Rs 100 crores booty and foot in the mouth !

A couple of months ago, the National Investigation Agency (NIA) in close coordination with the Uttar Pradesh Police, recovered old currency notes estimated to be of the value of Rs 100 crore. The biggest ever haul in old currency notes created ripples and Central Intelligence agencies also swung into action. What worried the Centre most was that the recovery took place from Uttar Pradesh's industrial hub Kanpur. A team from the Reserve Bank of India and Income Tax department was also busy in reaching at the bottom of the truth for their own issues. The NIA seized the huge amount from a locked house and negotiators who promised to get these old notes exchanged were also arrested. The NIA went to town claiming that the money belonged to the terror groups. In fact, the amount was in two tranche; first being Rs 36 crores and then the remaining amount. However, within weeks all nine persons who were arrested, were released by the NIA quietly saying that it had nothing to do with the case as neither the amount and nor the persons were connected with any terror groups. It now transpires that first tip of the stashed money came to the NIA from one of its informers in J & K. The informer said that the amount is stashed in Kanpur. Elated by the tip-off the NIA raided the house with the help of the local police. But after investigations it surfaced that the money belonged to a political party and businessmen. The NIA retreated and no press release was issued either by the UP Police or the NIA. Cheers !

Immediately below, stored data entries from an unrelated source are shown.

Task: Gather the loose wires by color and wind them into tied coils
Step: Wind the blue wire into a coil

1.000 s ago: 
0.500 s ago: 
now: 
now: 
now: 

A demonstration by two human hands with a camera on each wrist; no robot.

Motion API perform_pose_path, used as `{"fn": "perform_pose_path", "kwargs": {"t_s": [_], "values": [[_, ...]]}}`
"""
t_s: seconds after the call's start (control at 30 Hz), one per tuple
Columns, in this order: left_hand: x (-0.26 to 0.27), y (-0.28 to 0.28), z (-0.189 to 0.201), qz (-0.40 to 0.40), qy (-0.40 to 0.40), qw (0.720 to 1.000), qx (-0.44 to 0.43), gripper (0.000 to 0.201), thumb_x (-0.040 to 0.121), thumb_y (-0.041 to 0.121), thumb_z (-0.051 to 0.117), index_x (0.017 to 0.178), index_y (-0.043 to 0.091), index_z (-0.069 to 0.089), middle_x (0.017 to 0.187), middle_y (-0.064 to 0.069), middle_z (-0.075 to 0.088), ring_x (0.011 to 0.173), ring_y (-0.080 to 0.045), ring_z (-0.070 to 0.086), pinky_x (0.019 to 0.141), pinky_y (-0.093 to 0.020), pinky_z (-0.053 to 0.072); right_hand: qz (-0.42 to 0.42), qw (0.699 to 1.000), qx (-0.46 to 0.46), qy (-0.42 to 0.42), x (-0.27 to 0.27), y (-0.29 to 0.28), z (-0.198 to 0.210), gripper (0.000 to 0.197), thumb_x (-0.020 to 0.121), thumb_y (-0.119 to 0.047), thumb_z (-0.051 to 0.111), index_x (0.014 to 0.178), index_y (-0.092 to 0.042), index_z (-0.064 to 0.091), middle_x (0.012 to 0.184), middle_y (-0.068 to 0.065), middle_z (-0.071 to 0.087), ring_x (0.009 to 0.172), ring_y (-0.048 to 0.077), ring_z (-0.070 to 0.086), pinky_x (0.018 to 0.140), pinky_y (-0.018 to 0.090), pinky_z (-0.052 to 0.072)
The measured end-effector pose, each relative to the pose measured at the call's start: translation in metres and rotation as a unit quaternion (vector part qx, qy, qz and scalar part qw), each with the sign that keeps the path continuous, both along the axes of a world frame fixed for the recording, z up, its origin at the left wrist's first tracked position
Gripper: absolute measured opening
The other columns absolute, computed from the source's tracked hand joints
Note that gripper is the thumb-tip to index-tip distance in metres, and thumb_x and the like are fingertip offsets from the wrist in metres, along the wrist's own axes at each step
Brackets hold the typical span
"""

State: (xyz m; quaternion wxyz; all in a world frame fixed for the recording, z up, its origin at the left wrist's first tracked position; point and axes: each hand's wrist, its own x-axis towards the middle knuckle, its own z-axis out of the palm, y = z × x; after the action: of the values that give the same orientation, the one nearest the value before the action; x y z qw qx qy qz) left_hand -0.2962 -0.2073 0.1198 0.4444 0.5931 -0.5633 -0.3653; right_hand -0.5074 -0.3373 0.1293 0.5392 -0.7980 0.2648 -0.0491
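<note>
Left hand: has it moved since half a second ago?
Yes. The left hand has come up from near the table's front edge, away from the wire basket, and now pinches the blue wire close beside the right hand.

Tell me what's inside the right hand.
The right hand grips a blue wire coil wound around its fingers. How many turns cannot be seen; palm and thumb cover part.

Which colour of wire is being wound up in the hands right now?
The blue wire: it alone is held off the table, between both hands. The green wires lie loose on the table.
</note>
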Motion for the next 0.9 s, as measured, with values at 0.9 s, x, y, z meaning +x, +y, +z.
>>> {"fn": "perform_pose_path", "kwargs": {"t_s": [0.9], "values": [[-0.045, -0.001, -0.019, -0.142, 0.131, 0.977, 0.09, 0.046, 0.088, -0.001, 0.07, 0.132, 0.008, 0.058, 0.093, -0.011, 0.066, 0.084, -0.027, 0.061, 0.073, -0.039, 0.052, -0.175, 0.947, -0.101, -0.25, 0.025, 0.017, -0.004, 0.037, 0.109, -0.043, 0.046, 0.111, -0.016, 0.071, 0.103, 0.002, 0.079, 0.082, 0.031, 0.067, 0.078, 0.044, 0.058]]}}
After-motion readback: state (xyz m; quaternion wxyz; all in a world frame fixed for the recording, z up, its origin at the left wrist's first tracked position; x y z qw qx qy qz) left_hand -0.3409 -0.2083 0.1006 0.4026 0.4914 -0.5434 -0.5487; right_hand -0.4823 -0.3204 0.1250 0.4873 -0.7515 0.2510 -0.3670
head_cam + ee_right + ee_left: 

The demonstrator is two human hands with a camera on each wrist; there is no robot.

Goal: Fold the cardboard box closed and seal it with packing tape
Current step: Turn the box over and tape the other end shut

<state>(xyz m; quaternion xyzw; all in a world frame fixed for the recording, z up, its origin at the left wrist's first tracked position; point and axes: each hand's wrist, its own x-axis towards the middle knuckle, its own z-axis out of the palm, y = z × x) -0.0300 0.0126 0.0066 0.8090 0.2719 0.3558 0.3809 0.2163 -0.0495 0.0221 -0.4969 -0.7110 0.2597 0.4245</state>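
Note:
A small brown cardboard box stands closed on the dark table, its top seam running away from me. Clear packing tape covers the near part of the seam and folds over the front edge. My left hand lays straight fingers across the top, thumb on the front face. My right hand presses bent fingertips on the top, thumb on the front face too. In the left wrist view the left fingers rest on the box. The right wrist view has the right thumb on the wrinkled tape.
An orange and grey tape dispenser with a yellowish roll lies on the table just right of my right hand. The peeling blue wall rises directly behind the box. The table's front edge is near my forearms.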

Modi's somersault on auctioning Coal, spectrum ?


Is the Modi government planning to dump the much-hyped policy of auctioning of natural resources ? If the statements by Coal Secretary Susheel Kumar and Niti Aayog Vice Chairman Rajiv Kumar are any indication, the auction policy may be a thing of the past. Susheel Kumar said that one cannot always think in terms of monetising revenues and has to keep the wider goals in mind. Niti Aayog Chairman Rajiv Kumar also echoed similar sentiments at a close-door conference. Talking to industry leaders, he said the government is rethinking its approach to spectrum auctions. He said, “this is the beginning of a process whereby you don’t try and always maximize government revenues … you may want to maximise development by bringing in greater benefits to citizens or to the private sector. He went on to say, “We have not done the famous spectrum sales during the financial year and there is a rethinking in the Government.” Instead of revenue, the government may want to maximise development by bringing in greater benefits to citizens and encourage private sector. The statements came as surprise as the UPA's policies on Coal and spectrum had brought down the Manmohan Singh government which had allocated the spectrum and coal mines based on first-come-basis. The CAG then had accused the government of incurring a “presumptive” loss of 1.76 lakh crore to the national exchequer because the spectrum were not auctioned. Similar allegations were leveled regarding the allocation of coal mines by the previous government and that was described as the coal scam. However, the somersault signals that rhetoric is being replaced by reality in the Modi government. The private sector groaning against the losses is failing to expand and therefore not able to return the huge loans it had borrowed from the banks which resulted in rising non-performing assets of the banks, bringing the banks to the point of bankruptcy.